Records section start

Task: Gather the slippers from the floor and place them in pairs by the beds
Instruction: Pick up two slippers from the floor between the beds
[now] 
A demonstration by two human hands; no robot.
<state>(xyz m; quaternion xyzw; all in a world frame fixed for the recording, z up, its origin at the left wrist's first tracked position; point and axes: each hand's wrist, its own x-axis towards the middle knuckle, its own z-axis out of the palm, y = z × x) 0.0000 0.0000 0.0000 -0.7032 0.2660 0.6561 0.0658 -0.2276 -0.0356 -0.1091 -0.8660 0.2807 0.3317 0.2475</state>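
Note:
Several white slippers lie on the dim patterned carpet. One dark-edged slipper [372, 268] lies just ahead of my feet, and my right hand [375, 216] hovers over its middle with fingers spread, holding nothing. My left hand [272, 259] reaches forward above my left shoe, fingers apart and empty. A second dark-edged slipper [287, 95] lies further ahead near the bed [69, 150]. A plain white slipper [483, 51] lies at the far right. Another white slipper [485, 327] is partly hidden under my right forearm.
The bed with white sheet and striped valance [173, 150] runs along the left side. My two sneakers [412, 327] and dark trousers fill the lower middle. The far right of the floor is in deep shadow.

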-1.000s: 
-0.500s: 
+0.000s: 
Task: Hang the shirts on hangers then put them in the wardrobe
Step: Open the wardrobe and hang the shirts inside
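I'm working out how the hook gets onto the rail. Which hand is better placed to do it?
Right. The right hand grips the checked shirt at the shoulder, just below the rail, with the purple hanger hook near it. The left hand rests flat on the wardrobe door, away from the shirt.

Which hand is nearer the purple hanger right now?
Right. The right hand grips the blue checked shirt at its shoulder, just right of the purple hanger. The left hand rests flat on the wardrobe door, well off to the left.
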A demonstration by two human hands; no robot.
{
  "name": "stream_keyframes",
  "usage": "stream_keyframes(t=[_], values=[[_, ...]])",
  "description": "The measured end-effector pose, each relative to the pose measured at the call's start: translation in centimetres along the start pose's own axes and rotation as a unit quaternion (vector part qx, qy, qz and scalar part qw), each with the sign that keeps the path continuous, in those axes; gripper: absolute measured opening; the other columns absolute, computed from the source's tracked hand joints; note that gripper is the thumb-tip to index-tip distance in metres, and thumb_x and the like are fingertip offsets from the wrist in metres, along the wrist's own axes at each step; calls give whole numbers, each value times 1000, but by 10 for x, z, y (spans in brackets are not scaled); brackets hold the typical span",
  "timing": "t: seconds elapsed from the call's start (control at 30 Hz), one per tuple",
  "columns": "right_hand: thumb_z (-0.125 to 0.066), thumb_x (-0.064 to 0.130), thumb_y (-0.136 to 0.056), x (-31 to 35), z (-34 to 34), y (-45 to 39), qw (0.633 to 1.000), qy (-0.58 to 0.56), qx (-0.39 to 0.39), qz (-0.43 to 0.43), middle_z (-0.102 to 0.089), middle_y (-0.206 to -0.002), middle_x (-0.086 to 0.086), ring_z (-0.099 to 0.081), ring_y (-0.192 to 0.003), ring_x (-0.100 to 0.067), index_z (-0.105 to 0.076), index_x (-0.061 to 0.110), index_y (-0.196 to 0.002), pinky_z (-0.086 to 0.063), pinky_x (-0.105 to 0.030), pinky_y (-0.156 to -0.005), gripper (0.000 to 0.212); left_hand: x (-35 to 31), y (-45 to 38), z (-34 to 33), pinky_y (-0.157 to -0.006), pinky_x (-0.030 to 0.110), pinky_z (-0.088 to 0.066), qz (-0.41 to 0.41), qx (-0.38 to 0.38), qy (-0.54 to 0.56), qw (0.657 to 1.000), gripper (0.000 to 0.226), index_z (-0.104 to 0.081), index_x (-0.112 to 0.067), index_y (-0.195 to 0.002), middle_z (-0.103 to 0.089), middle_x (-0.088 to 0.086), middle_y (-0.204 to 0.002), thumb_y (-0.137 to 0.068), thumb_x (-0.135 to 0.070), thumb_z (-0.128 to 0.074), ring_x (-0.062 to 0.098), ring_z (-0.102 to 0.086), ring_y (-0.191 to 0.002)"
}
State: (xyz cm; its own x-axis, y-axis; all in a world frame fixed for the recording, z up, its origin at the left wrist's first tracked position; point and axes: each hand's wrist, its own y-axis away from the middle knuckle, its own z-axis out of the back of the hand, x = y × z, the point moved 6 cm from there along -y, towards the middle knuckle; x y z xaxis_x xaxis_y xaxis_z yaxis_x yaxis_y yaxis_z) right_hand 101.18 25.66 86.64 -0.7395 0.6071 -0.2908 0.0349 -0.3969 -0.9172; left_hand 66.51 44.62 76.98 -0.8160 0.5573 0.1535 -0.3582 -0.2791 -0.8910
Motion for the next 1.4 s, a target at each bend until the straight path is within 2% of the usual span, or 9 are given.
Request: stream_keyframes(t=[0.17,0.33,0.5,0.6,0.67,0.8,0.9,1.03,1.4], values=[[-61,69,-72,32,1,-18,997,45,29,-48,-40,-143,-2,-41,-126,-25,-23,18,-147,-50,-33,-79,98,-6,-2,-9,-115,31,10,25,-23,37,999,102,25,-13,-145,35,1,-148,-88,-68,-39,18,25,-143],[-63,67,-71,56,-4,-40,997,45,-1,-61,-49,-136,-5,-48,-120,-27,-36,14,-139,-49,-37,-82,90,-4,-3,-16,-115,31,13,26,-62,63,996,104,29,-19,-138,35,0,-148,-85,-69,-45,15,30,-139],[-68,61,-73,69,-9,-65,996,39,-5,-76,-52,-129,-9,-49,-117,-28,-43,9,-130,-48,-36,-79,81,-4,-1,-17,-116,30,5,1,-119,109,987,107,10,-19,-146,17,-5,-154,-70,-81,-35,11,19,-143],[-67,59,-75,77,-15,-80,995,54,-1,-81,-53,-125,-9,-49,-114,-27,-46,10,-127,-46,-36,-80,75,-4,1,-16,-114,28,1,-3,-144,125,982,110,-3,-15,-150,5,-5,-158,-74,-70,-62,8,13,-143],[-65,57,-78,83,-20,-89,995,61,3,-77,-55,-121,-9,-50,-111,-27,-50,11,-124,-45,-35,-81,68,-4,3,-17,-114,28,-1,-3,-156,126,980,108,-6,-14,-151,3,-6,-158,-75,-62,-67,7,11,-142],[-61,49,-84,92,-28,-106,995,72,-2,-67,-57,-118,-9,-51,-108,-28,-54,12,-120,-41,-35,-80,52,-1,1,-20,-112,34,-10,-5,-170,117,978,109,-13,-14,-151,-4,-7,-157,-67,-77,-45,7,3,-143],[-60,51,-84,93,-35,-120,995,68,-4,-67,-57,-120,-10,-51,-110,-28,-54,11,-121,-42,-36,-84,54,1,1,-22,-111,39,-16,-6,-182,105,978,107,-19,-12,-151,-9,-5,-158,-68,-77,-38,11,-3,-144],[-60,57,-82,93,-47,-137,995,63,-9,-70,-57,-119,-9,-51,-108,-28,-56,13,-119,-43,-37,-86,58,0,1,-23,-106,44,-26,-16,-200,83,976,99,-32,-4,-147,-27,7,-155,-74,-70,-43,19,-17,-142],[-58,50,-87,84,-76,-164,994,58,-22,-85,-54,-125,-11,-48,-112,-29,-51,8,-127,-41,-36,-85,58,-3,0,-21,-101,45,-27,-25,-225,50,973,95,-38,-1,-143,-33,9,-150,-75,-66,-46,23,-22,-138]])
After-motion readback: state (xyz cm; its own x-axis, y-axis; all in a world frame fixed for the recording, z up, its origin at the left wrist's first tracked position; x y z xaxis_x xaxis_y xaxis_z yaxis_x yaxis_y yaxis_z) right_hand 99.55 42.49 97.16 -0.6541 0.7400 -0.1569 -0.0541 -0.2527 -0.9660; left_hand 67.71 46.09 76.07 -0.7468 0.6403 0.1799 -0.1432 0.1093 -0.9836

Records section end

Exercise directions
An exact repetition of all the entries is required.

Answer area
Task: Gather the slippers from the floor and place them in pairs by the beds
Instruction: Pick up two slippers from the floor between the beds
[now] 
A demonstration by two human hands; no robot.
<state>(xyz m; quaternion xyzw; all in a world frame fixed for the recording, z up, its origin at the left wrist's first tracked position; point and axes: each hand's wrist, its own x-axis towards the middle knuckle, its own z-axis out of the palm, y = z × x) 0.0000 0.0000 0.0000 -0.7032 0.2660 0.6561 0.0658 -0.2276 -0.0356 -0.1091 -0.8660 0.2807 0.3317 0.2475</state>
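Note:
Several white slippers lie on the dim patterned carpet. One dark-edged slipper [372, 268] lies just ahead of my feet, and my right hand [375, 216] hovers over its middle with fingers spread, holding nothing. My left hand [272, 259] reaches forward above my left shoe, fingers apart and empty. A second dark-edged slipper [287, 95] lies further ahead near the bed [69, 150]. A plain white slipper [483, 51] lies at the far right. Another white slipper [485, 327] is partly hidden under my right forearm.
The bed with white sheet and striped valance [173, 150] runs along the left side. My two sneakers [412, 327] and dark trousers fill the lower middle. The far right of the floor is in deep shadow.
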
-1.000s: 
-0.500s: 
+0.000s: 
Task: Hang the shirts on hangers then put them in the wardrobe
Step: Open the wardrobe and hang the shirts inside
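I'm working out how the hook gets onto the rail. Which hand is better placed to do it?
Right. The right hand grips the checked shirt at the shoulder, just below the rail, with the purple hanger hook near it. The left hand rests flat on the wardrobe door, away from the shirt.

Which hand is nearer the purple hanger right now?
Right. The right hand grips the blue checked shirt at its shoulder, just right of the purple hanger. The left hand rests flat on the wardrobe door, well off to the left.
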A demonstration by two human hands; no robot.
{
  "name": "stream_keyframes",
  "usage": "stream_keyframes(t=[_], values=[[_, ...]])",
  "description": "The measured end-effector pose, each relative to the pose measured at the call's start: translation in centimetres along the start pose's own axes and rotation as a unit quaternion (vector part qx, qy, qz and scalar part qw), each with the sign that keeps the path continuous, in those axes; gripper: absolute measured opening; the other columns absolute, computed from the source's tracked hand joints; note that gripper is the thumb-tip to index-tip distance in metres, and thumb_x and the like are fingertip offsets from the wrist in metres, along the wrist's own axes at each step; calls give whole numbers, each value times 1000, but by 10 for x, z, y (spans in brackets are not scaled); brackets hold the typical span",
  "timing": "t: seconds elapsed from the call's start (control at 30 Hz), one per tuple",
  "columns": "right_hand: thumb_z (-0.125 to 0.066), thumb_x (-0.064 to 0.130), thumb_y (-0.136 to 0.056), x (-31 to 35), z (-34 to 34), y (-45 to 39), qw (0.633 to 1.000), qy (-0.58 to 0.56), qx (-0.39 to 0.39), qz (-0.43 to 0.43), middle_z (-0.102 to 0.089), middle_y (-0.206 to -0.002), middle_x (-0.086 to 0.086), ring_z (-0.099 to 0.081), ring_y (-0.192 to 0.003), ring_x (-0.100 to 0.067), index_z (-0.105 to 0.076), index_x (-0.061 to 0.110), index_y (-0.196 to 0.002), pinky_z (-0.086 to 0.063), pinky_x (-0.105 to 0.030), pinky_y (-0.156 to -0.005), gripper (0.000 to 0.212); left_hand: x (-35 to 31), y (-45 to 38), z (-34 to 33), pinky_y (-0.157 to -0.006), pinky_x (-0.030 to 0.110), pinky_z (-0.088 to 0.066), qz (-0.41 to 0.41), qx (-0.38 to 0.38), qy (-0.54 to 0.56), qw (0.657 to 1.000), gripper (0.000 to 0.226), index_z (-0.104 to 0.081), index_x (-0.112 to 0.067), index_y (-0.195 to 0.002), middle_z (-0.103 to 0.089), middle_x (-0.088 to 0.086), middle_y (-0.204 to 0.002), thumb_y (-0.137 to 0.068), thumb_x (-0.135 to 0.070), thumb_z (-0.128 to 0.074), ring_x (-0.062 to 0.098), ring_z (-0.102 to 0.086), ring_y (-0.191 to 0.002)"
}
State: (xyz cm; its own x-axis, y-axis; all in a world frame fixed for the recording, z up, its origin at the left wrist's first tracked position; point and axes: each hand's wrist, its own y-axis away from the middle knuckle, its own z-axis out of the back of the hand, x = y × z, the point moved 6 cm from there along -y, towards the middle knuckle; x y z xaxis_x xaxis_y xaxis_z yaxis_x yaxis_y yaxis_z) right_hand 101.18 25.66 86.64 -0.7395 0.6071 -0.2908 0.0349 -0.3969 -0.9172; left_hand 66.51 44.62 76.98 -0.8160 0.5573 0.1535 -0.3582 -0.2791 -0.8910
Motion for the next 1.4 s, a target at each bend until the straight path is within 2% of the usual span, or 9 are given.
Request: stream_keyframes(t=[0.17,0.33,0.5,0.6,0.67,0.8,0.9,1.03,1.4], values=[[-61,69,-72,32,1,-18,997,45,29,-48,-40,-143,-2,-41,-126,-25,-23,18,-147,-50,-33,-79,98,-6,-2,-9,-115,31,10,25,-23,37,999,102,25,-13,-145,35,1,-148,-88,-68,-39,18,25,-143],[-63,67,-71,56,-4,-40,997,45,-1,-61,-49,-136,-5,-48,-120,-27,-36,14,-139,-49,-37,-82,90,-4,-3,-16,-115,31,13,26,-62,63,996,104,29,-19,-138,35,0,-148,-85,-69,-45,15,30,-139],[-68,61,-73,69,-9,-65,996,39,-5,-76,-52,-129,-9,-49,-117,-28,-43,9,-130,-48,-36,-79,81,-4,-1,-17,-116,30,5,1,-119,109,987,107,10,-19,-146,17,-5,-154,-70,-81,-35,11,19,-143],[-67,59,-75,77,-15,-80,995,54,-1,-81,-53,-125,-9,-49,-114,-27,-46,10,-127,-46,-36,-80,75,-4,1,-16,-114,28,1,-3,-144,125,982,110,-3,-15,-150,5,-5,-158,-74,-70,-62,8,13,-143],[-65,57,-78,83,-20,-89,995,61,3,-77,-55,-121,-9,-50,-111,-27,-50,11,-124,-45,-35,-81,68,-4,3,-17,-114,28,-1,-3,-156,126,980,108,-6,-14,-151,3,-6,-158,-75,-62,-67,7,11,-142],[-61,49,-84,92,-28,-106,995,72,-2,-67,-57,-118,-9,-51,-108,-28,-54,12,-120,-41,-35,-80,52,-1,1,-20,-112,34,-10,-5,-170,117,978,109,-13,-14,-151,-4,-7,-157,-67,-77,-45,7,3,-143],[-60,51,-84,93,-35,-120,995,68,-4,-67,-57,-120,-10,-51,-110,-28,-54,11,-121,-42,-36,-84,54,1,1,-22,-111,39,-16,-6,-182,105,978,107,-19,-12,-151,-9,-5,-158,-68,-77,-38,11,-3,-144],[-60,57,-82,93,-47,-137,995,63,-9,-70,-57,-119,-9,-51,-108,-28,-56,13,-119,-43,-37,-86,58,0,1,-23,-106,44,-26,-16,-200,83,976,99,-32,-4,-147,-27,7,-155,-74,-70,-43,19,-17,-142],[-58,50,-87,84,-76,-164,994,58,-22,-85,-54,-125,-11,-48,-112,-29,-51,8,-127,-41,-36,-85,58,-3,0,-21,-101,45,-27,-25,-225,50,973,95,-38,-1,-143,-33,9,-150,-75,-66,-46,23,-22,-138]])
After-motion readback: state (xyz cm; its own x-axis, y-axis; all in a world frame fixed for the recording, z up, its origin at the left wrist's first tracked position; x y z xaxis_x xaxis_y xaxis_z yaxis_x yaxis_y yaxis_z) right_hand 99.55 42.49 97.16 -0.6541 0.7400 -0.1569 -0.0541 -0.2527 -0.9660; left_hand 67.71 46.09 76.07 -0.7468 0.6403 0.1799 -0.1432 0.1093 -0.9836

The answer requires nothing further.